**** Given material ****

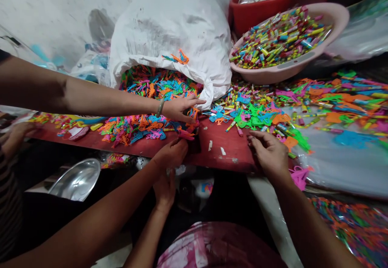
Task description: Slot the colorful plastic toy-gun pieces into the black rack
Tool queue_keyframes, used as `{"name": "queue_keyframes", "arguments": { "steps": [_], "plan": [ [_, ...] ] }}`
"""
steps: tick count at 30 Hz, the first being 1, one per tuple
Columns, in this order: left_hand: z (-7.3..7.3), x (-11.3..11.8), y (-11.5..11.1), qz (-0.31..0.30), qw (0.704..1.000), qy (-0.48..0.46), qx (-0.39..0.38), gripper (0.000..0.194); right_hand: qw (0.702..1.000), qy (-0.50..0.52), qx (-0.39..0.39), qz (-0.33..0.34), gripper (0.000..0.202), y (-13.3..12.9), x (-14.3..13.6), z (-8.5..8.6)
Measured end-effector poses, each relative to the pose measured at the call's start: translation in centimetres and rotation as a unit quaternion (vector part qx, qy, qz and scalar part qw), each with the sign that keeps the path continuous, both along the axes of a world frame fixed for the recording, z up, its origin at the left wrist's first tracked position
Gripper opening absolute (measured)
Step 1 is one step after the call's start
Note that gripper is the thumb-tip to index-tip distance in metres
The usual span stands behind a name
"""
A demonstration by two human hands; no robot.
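My left hand [174, 153] is at the red table's front edge, fingers curled beside a pink plastic piece [185, 134]; its grip is partly hidden. My right hand [269, 152] hovers over the table's right part, thumb and fingertips pinched; whatever they hold is too small to make out. Near it lie green lattice-shaped plastic pieces [250, 116] and small labelled tubes [239, 131]. Another person's hand [182, 108], with a bracelet, reaches in from the left above a heap of colourful plastic pieces [145, 128]. One more hand [165, 187] hangs below my left one.
A white sack [172, 21] spills plastic pieces at the back. Behind my right hand, a pink basin [336, 21] holds many tubes, with a red basin [251, 15] behind. Plastic sheeting [327, 159] covers the right side. A metal bowl [77, 181] sits lower left.
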State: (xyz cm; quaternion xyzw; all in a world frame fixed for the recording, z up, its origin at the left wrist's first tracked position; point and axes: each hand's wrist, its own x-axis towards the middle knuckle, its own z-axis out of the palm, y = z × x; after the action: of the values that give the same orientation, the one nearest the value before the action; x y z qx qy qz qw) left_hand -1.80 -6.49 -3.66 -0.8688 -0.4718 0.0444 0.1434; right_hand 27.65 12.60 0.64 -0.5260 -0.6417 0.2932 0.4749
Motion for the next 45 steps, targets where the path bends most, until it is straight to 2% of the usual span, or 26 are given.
{"name": "queue_keyframes", "arguments": {
  "steps": [1, 2, 3, 4, 5, 7, 12, 15, 20, 25, 28, 32, 40, 45],
  "plan": [
    [-0.5, 0.0, -0.5, 0.09, 0.99, -0.086, 0.065, 0.065, 1.0, -0.006, 0.001, -0.003, 0.027, 0.0, 0.0, 0.1],
    [-1.1, 0.0, -1.0, 0.181, 0.957, -0.182, 0.136, 0.059, 1.0, -0.011, 0.002, -0.005, 0.027, 0.0, 0.0, 0.1],
    [-1.7, 0.0, -1.4, 0.254, 0.907, -0.272, 0.198, 0.054, 1.0, -0.016, 0.003, -0.005, 0.027, 0.0, -0.1, 0.1],
    [-2.2, 0.1, -1.8, 0.295, 0.86, -0.34, 0.238, 0.051, 1.0, -0.021, 0.004, -0.005, 0.027, 0.0, -0.1, 0.1],
    [-2.6, 0.1, -2.1, 0.319, 0.826, -0.386, 0.258, 0.048, 1.0, -0.024, 0.004, -0.004, 0.027, 0.1, -0.1, 0.0],
    [-3.0, 0.3, -2.3, 0.345, 0.796, -0.425, 0.257, 0.044, 1.0, -0.026, 0.003, -0.001, 0.027, 0.1, -0.1, 0.0],
    [-3.0, 0.6, -2.3, 0.37, 0.766, -0.467, 0.243, 0.039, 1.0, -0.023, 0.009, 0.003, 0.025, 0.2, 0.0, -0.1],
    [-3.2, 0.6, -2.5, 0.368, 0.759, -0.476, 0.251, 0.039, 0.999, -0.027, 0.02, 0.003, 0.023, 0.2, 0.0, 0.0],
    [-4.0, 0.3, -2.7, 0.385, 0.759, -0.469, 0.237, 0.032, 0.999, -0.027, 0.028, 0.002, 0.024, 0.2, -0.1, 0.1],
    [-3.7, 0.7, -3.1, 0.428, 0.758, -0.454, 0.189, 0.032, 0.999, -0.032, 0.031, 0.001, 0.023, 0.2, -0.2, 0.3],
    [-3.4, 1.2, -3.5, 0.425, 0.76, -0.46, 0.174, 0.033, 0.999, -0.034, 0.029, 0.001, 0.023, 0.2, -0.1, 0.3],
    [-3.8, 1.5, -4.0, 0.409, 0.759, -0.476, 0.173, 0.039, 0.999, -0.039, 0.022, 0.002, 0.024, 0.2, 0.0, 0.1],
    [-4.7, 1.3, -4.1, 0.44, 0.702, -0.545, 0.125, 0.04, 0.999, -0.041, 0.019, 0.0, 0.024, 0.1, -0.2, 0.2],
    [-4.7, 1.7, -4.5, 0.435, 0.702, -0.555, 0.1, 0.039, 0.999, -0.037, 0.022, 0.002, 0.023, 0.1, -0.1, 0.1]
  ]
}}
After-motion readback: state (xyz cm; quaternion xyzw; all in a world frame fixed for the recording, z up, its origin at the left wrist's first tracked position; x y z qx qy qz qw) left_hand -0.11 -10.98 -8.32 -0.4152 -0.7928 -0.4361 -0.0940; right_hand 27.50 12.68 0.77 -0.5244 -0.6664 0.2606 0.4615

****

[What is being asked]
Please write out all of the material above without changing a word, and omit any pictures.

[Problem solution]
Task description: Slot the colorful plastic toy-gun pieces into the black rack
Tool queue_keyframes, used as `{"name": "queue_keyframes", "arguments": { "steps": [_], "plan": [ [_, ...] ] }}`
"""
steps: tick count at 30 Hz, the first being 1, one per tuple
Columns, in this order: left_hand: z (-7.3..7.3), x (-11.3..11.8), y (-11.5..11.1), qz (-0.31..0.30), qw (0.704..1.000), qy (-0.48..0.46), qx (-0.39..0.38), gripper (0.000..0.194); right_hand: qw (0.702..1.000), qy (-0.50..0.52), qx (-0.39..0.39), qz (-0.33..0.34), gripper (0.000..0.202), y (-13.3..12.9), x (-14.3..13.6), z (-8.5..8.6)
Measured end-effector poses, each relative to the pose measured at the call's start: translation in centimetres and rotation as a unit quaternion (vector part qx, qy, qz and scalar part qw), each with the sign that keeps the path continuous, both along the axes of a world frame fixed for the recording, z up, its origin at the left wrist's first tracked position
Gripper opening absolute (measured)
Step 1 is one step after the call's start
Note that gripper is the thumb-tip to index-tip distance in metres
The usual span stands behind a name
"""
A demonstration by two human hands; no robot.
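My left hand [174, 153] is at the red table's front edge, fingers curled beside a pink plastic piece [185, 134]; its grip is partly hidden. My right hand [269, 152] hovers over the table's right part, thumb and fingertips pinched; whatever they hold is too small to make out. Near it lie green lattice-shaped plastic pieces [250, 116] and small labelled tubes [239, 131]. Another person's hand [182, 108], with a bracelet, reaches in from the left above a heap of colourful plastic pieces [145, 128]. One more hand [165, 187] hangs below my left one.
A white sack [172, 21] spills plastic pieces at the back. Behind my right hand, a pink basin [336, 21] holds many tubes, with a red basin [251, 15] behind. Plastic sheeting [327, 159] covers the right side. A metal bowl [77, 181] sits lower left.
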State: (xyz cm; quaternion xyzw; all in a world frame fixed for the recording, z up, its origin at the left wrist's first tracked position; point and axes: each hand's wrist, its own x-axis towards the middle knuckle, its own z-axis out of the palm, y = z × x; after the action: of the values that give the same orientation, the one nearest the value before the action; x y z qx qy qz qw) left_hand -1.80 -6.49 -3.66 -0.8688 -0.4718 0.0444 0.1434; right_hand 27.65 12.60 0.64 -0.5260 -0.6417 0.2932 0.4749
Motion for the next 45 steps, targets where the path bends most, until it is straight to 2% of the usual span, or 26 are given.
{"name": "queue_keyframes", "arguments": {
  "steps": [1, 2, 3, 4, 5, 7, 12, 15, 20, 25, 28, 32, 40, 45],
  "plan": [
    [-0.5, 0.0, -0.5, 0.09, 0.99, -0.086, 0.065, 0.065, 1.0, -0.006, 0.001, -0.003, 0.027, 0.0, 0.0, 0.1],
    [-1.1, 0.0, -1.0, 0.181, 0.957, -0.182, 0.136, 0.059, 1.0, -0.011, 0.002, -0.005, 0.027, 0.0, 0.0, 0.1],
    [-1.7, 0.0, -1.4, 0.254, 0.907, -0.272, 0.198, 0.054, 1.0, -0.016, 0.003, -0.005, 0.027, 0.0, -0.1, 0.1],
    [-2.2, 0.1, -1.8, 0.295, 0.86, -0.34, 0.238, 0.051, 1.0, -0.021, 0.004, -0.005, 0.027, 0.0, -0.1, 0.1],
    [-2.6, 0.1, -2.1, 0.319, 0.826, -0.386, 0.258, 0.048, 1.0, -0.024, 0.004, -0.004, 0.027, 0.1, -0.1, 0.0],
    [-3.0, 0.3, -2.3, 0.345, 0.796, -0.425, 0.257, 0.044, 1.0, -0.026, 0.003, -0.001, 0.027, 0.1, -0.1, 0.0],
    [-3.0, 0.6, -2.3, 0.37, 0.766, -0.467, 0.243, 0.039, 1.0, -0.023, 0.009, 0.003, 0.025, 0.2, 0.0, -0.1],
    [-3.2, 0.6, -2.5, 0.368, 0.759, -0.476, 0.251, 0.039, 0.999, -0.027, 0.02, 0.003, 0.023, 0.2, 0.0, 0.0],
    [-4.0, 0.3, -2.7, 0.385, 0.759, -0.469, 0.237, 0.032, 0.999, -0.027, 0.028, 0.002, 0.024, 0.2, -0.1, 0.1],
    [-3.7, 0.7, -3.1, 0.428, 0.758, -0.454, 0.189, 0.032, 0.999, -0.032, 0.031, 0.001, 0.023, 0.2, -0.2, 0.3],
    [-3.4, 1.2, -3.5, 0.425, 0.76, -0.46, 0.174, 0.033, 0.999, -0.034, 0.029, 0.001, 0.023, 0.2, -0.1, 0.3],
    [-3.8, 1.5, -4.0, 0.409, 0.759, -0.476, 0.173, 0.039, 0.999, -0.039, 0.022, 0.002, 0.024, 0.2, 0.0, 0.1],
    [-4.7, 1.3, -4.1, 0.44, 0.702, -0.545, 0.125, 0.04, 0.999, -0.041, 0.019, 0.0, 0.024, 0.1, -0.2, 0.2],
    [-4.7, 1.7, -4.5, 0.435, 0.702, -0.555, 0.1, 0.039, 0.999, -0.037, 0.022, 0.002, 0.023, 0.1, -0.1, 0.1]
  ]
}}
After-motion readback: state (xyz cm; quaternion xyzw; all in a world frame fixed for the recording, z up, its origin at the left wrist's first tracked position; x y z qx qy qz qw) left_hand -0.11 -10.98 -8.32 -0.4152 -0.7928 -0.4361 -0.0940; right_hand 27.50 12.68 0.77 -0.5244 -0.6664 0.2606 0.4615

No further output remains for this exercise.